*** DATA PROVIDED Section Begins ***

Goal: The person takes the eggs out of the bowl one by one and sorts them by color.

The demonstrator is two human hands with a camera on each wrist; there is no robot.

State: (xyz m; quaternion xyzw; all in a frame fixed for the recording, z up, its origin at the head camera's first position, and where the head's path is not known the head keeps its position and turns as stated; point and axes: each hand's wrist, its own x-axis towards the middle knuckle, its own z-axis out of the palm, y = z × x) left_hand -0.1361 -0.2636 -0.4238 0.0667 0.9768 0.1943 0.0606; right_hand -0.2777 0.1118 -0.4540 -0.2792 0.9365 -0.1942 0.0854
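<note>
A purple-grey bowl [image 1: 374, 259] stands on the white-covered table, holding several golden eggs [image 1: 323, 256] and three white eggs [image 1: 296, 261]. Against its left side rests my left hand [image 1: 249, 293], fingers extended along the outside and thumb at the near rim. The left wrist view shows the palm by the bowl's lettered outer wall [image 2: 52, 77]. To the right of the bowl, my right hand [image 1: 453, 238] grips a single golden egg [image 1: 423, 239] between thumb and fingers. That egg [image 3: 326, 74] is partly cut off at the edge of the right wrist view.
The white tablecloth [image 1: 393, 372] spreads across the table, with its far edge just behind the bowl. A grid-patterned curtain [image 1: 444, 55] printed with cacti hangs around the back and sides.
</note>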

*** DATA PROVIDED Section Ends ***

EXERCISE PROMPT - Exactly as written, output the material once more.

SOLUTION TO THE PROBLEM -
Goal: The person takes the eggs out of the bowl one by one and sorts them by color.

The demonstrator is two human hands with a camera on each wrist; there is no robot.

State: (xyz m; quaternion xyzw; all in a frame fixed for the recording, z up, its origin at the head camera's first position, and where the head's path is not known the head keeps its position and turns as stated; point and axes: each hand's wrist, its own x-axis towards the middle knuckle, its own z-axis out of the palm, y = z × x) left_hand -0.1361 -0.2636 -0.4238 0.0667 0.9768 0.1943 0.0606; right_hand -0.2777 0.1118 -0.4540 -0.2792 0.9365 -0.1942 0.0854
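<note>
A purple-grey bowl [image 1: 374, 259] stands on the white-covered table, holding several golden eggs [image 1: 323, 256] and three white eggs [image 1: 296, 261]. Against its left side rests my left hand [image 1: 249, 293], fingers extended along the outside and thumb at the near rim. The left wrist view shows the palm by the bowl's lettered outer wall [image 2: 52, 77]. To the right of the bowl, my right hand [image 1: 453, 238] grips a single golden egg [image 1: 423, 239] between thumb and fingers. That egg [image 3: 326, 74] is partly cut off at the edge of the right wrist view.
The white tablecloth [image 1: 393, 372] spreads across the table, with its far edge just behind the bowl. A grid-patterned curtain [image 1: 444, 55] printed with cacti hangs around the back and sides.
</note>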

Nothing remains to be added to the answer.